Lowe’s Program for Realtors Benefits Both Agents and Consumers
Posted by Chas W. Leeper, SRA in Help for Realtors / Brokers on April 23rd, 2009
By Stephanie Andre
RISMEDIA, April 23, 2009-A Lowe’s Program for Realtors® member for the past four years, Jennifer Capurro can’t quite comprehend why anyone would not want to take advantage of the program-especially in tighter times like the present.
“I don’t understand why any Realtor wouldn’t be a member of the Lowe’s Program for Realtors,” says Capurro, a Realtor with RE/MAX Realty Affiliates in Reno, Nevada. “It doesn’t cost anything and to have someone else do my branding for me-and they give my clients discounts with little effort on my part-it’s a win-win.”

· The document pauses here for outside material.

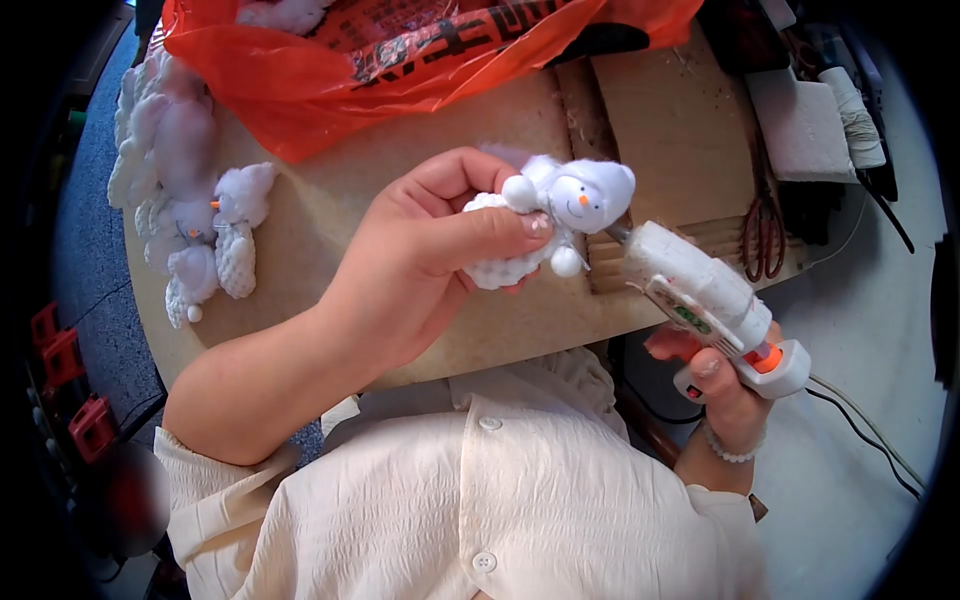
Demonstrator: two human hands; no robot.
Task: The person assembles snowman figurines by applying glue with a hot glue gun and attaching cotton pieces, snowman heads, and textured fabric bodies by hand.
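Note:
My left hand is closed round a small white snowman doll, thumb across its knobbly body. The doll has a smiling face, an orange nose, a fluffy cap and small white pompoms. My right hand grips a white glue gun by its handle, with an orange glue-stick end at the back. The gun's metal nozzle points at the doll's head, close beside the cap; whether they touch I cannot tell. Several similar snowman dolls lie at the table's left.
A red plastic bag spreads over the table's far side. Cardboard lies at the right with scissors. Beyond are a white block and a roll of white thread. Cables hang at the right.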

The Lowe’s Program for Realtors includes free, customized direct mail and e-mail pieces with 10% off coupons, 5% off discounts on gift cards, helpful tips, e-mails and videos from HGTV, and Inside Out, a personalized, monthly e-newsletter with information on buying, selling and moving tips.
A fan of the 5% discount on gift cards, Capurro uses the gift cards to send an annual mailer to her past clients, offering them a little bit of help on buying the small things-all with the intent of keeping herself front of mind. “I’ll send them a mailer with the gift card that says, ‘Remember to change the batteries in your smoke detectors’,” she explains. “Generally, it gets me a nice ‘thank you.’ My clients are going to need supplies-big or small-so why not help them by giving them a small gift to use at Lowe’s?”
The discounts on the gift cards come in quite handy for Capurro, enabling her to save money while supplying her contacts with some helpful information and a bit of cost savings. “For me financially, the gift cards are the biggest benefit because they allow me to save some money while still taking care of my clients.”
In addition, Capurro uses the coupons as a tool to help her enroll buyers in the program. “What’s great about the direct-mail pieces is that they are partially branded to me-again, without taking a significant amount of time on my part,” she says. “My clients believe that I’m doing all the work and that it’s all directly coming from me-that, in itself, is worth enrolling in the program. The coupons are just one more point of contact that I can have with my clients-and that’s always a good thing.”
The Lowe’s Program for Realtors is free for Realtors and offers personal marketing tools from Lowe’s and the National Association of Realtors®.